青山学院短大で子どもの育ちの場のことを研究している菅野先生が参加してくれたある日の記録。毎日一緒にいる母たちとはまた違う視点で綴っていただきました。
急に冷え込んできた日のおひさま。
春プレでの活動です。
この日は陽が出ていたので比較的過ごしやすい一日でしたが、ずっと野外にいると否が応でも身体は冷えてきます。
どんなに寒くても子どもたちはやりたいことが先。
お昼を食べた後、大きな滑り台で遊びはじめました。最初は荷台を滑らせていた(それはそれでツッコミたくなるのですがここではおいておき)のですが、そのうちジョウロで水を流し始めます。滑りやすくするためなのか、掃除のためか(たぶん両方)わかりませんが、どんどん流します。そのうち裸足!になった子どもたちが降りはじめます。さすがにお尻をつくのは冷たいと思うのか、上手に歩いて降ります。ただ来年年少に上がるマメのAさんは歩くとどうしてもへっぴり腰になってうまく降りられません。とうとうお尻で滑りはじめました。当然台は濡れているのでお尻も濡れています。見ているだけで冷えてきます。さらに追い討ちをかけるようにAさんが滑っているところに上から水を流す年長。Aさんはパンツまで濡れたでしょう。しかし、こっちの心配はよそにAさんはその後別の遊びに興味が移り、お尻が濡れているのも気にせずに楽しそうにしばらく遊んでいます。

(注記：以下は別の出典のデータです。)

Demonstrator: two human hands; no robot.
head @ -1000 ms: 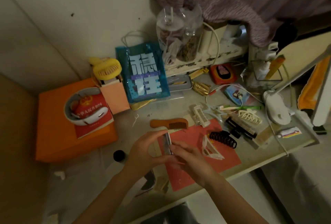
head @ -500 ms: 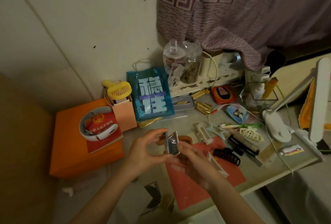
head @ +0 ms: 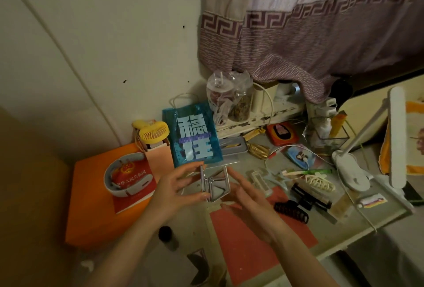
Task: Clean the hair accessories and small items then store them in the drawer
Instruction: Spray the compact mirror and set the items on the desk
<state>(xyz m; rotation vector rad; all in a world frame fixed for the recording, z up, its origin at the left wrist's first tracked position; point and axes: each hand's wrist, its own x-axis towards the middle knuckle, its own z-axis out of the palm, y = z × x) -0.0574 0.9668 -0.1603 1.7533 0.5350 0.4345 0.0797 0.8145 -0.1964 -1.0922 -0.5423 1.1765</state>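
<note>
Two hands meet at frame centre: your left hand [head: 176,189] pinches a small folding mirror [head: 214,184], hinged open above the counter [head: 358,220], while your right hand [head: 247,197] steadies its other edge with straight fingers. You seem to be at the inspecting or cleaning step; next it needs wiping and folding flat. No cloth or drawer is in view, and dim light blurs the mirror's surface.
</note>
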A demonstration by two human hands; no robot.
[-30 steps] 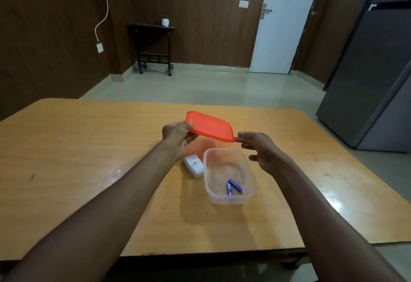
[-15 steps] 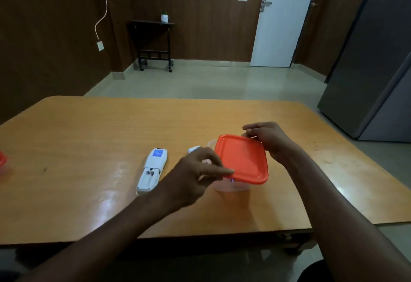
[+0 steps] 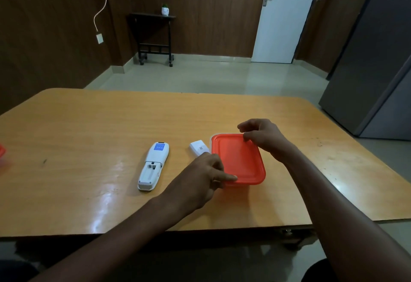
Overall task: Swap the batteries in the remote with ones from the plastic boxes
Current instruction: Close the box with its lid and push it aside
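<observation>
Flat orange plastic lid (image 3: 239,159) now sits back on its box; both hands' fingers (image 3: 226,178) pinch its rim, sealing the batteries inside.

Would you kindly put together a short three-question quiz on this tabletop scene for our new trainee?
1. True or false: the remote lies with its battery compartment open.
2. What touches the orange lid? A) the left hand only B) the right hand only C) both hands
3. Fill in: the small white battery cover lies between the remote and the ____.

Key
1. True; the cover is off, and the bay looks empty.
2. C; the left hand is at the near edge, the right at the far corner.
3. Lidded box, on the wooden table.
</observation>
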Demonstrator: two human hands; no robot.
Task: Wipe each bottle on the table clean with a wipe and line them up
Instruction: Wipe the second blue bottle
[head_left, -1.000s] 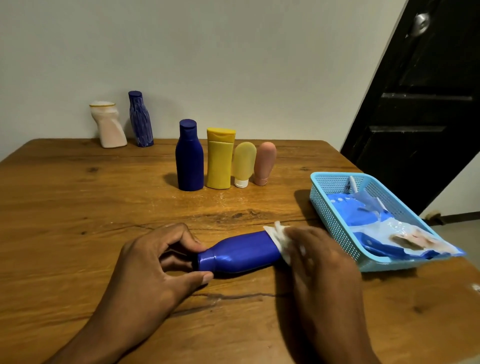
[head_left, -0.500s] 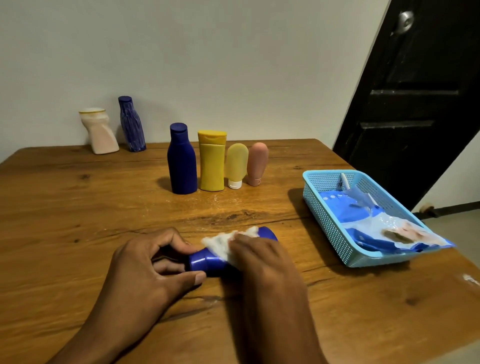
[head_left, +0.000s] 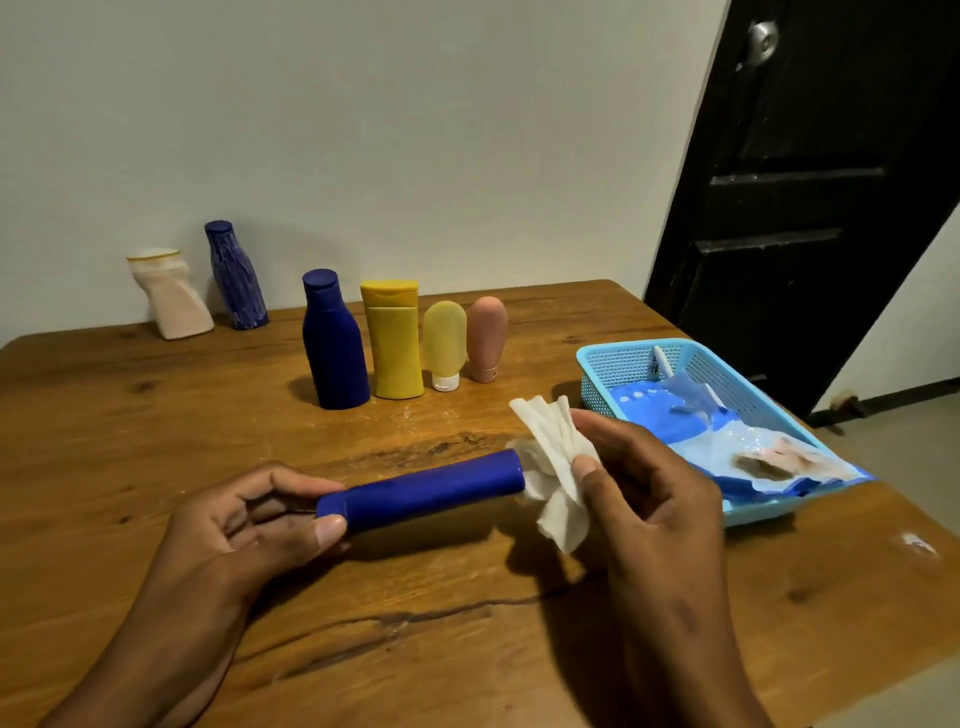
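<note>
A blue bottle (head_left: 426, 488) lies sideways just above the wooden table (head_left: 156, 426), its cap end pinched by my left hand (head_left: 244, 535). My right hand (head_left: 644, 493) pinches a crumpled white wipe (head_left: 553, 467) at the bottle's base end. Behind them stands a row: a dark blue bottle (head_left: 332, 343), a yellow bottle (head_left: 393, 343), a pale yellow tube (head_left: 444, 345) and a pink tube (head_left: 487, 338). Near the wall at the far left stand a cream bottle (head_left: 171, 293) and a patterned blue bottle (head_left: 236, 278).
A light blue plastic basket (head_left: 608, 374) sits at the table's right edge and holds a blue wipe packet (head_left: 748, 447). A dark door (head_left: 810, 197) stands behind it on the right. The wall runs along the table's far edge.
My right hand slid the wipe along the bottle from the cap end off its base end. The bottle has lifted a little and the camera has shifted.
</note>
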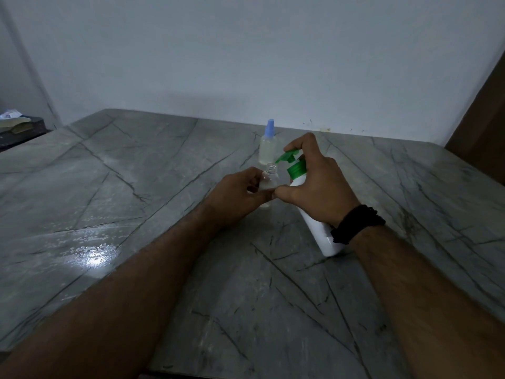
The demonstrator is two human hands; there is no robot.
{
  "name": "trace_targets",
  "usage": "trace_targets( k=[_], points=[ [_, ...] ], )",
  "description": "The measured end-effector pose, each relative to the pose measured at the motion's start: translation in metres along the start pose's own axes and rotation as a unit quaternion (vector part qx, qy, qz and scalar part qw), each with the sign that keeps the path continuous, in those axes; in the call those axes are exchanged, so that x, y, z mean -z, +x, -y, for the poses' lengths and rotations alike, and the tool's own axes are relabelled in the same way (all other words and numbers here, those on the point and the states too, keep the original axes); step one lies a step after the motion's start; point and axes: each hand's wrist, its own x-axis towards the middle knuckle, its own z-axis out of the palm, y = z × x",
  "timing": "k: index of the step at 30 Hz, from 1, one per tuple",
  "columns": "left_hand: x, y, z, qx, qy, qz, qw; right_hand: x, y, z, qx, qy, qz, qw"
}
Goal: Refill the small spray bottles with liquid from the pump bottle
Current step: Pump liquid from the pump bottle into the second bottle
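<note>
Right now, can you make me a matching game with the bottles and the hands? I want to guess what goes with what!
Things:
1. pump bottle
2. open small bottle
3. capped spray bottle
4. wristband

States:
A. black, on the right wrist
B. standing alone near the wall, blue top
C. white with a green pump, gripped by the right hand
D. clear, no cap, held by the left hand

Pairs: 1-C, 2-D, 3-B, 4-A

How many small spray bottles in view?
2. An open bottle with no cap, held in the left hand under the green pump nozzle. A capped bottle with a blue top stands behind it on the table. No others visible.
</note>
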Motion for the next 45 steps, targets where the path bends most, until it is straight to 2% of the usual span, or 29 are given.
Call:
trace_targets(
  k=[23, 45],
  points=[
    [0.0016, -0.0008, 0.0, -0.005, -0.004, 0.008, 1.0, -0.0005, 0.0011, 0.0018, -0.006, 0.012, 0.022, 1.0],
    [0.0006, -0.0008, -0.0034, 0.01, -0.004, 0.007, 1.0, 0.0025, -0.0006, 0.0018, -0.008, 0.01, 0.009, 1.0]
  ],
)
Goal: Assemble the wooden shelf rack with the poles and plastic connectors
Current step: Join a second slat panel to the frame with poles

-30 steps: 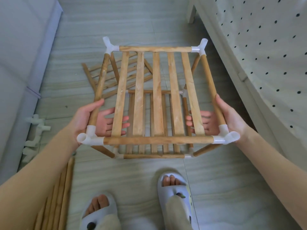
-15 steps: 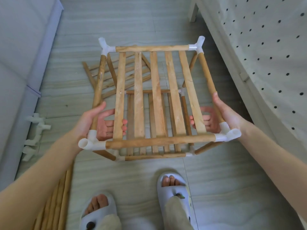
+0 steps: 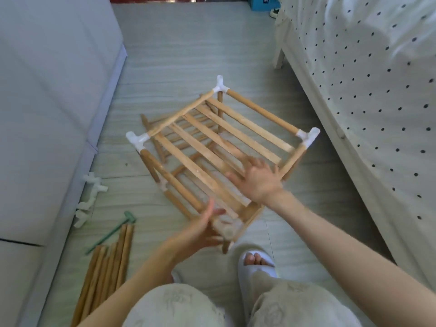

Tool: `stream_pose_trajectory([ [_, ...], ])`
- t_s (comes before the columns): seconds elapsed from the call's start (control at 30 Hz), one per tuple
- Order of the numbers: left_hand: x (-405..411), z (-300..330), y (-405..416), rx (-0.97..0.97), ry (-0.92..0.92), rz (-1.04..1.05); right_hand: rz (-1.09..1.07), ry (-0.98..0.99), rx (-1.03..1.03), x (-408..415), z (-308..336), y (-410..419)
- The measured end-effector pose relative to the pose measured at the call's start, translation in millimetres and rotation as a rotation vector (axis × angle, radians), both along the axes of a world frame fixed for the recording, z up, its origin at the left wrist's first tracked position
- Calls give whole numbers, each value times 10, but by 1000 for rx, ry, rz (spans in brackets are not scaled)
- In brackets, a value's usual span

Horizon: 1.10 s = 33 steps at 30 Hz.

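The wooden rack (image 3: 221, 149) is being held tilted over the middle of the floor (image 3: 188, 55), likely so it can be turned. The right hand (image 3: 257, 180) is being laid on the slats with fingers spread flat. The left hand (image 3: 200, 230) is being pressed, fingers straight, against the near corner. Spare poles (image 3: 106, 267) are lying by the floor's left edge.

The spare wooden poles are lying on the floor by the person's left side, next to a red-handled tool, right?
Nearly. In the head view the spare wooden poles do lie on the floor on the person's left, but the tool beside them is green, not red. Its head sits just beyond the poles' far ends.
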<state>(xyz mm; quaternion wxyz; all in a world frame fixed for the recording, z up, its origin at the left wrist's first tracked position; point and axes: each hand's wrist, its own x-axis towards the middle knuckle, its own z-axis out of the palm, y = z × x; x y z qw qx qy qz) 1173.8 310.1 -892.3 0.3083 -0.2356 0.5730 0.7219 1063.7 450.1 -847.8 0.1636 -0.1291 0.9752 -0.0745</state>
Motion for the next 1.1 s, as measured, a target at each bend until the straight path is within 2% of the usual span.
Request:
stream_pose_trajectory([
  [0.07, 103, 22, -8, -39, 44, -192, 0, -39, 30, 85, -129, -172],
  [0.13, 127, 19, -165, -67, 107, -222, 25, -22, 73, 97, -243, -200],
  [0.2, 115, 4, -403, -120, 129, -66, 64, 20, 85, 59, -318, -151],
  [0.23, 102, -23, -524, -104, 115, 90, 85, 36, 81, 24, -338, -111],
  [0.33, 11, -102, -851, 241, 105, 645, 142, 52, 57, -91, -350, 27],
  [0.4, -109, -107, -997, 499, 153, 851, 180, 54, 52, -143, -343, 124],
  [0.5, -300, -82, -1027, 753, 254, 978, 225, 68, 54, -178, -328, 222],
  [0.6, -365, -121, -1003, 781, 358, 1042, 244, 97, 81, -159, -325, 236],
  [0.73, -414, -226, -1050, 922, 329, 1073, 250, 152, 118, -112, -317, 223],
  [0.8, -517, -213, -1056, 931, 278, 1091, 254, 162, 137, -103, -317, 225],
  [0.93, -683, -170, -1077, 780, 164, 1157, 261, 163, 146, -107, -308, 215],
  [1.1, -699, -187, -1083, 704, 138, 1202, 272, 163, 160, -98, -292, 200],
])
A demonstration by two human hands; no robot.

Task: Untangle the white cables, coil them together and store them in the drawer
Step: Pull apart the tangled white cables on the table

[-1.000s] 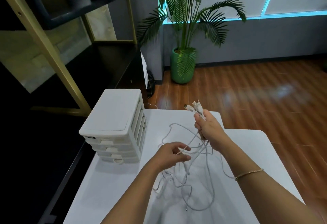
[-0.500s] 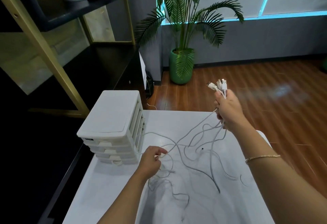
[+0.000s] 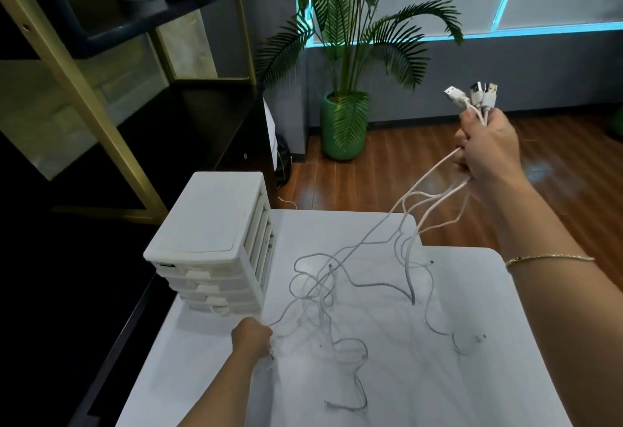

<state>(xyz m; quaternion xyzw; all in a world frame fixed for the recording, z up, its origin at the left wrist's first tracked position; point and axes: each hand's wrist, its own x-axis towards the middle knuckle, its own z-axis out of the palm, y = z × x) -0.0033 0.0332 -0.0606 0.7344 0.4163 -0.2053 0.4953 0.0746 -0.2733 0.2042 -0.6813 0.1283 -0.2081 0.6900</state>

しかし突然、スイッチが切れたようにAさんの動きが止まりました。気づいた年長の子や大人が促して着替えても固まったまま。唇はピンクでしたから完全に冷え切ったわけではなさそうです。身体が冷えたこともありますが、寒さに気づいた気持ちがもう動かなくなったのでしょう。
大人の場合、この寒さの中水をつかったら冷えるというのが先立ち、真冬に敢えて水遊びはしません。けれど子どもはやりたいが先。水を流したら面白そうと思ったらやってみないとすみません。氷を見ても、とりあえず触ってみて後で冷たがります。だから言ったじゃないは通用しません。やってみることでいろんなことを学ぶのです。
菅野幸恵先生(青山学院女子短期大学子ども学科教授)
幼稚園教諭・保育士を目指す学生に発達心理学を教えながら、子どもの育ちの場としての自主保育に関心を持ち、フィールドワークを重ねてきた。原宿おひさまの会には月に一度くらい参加。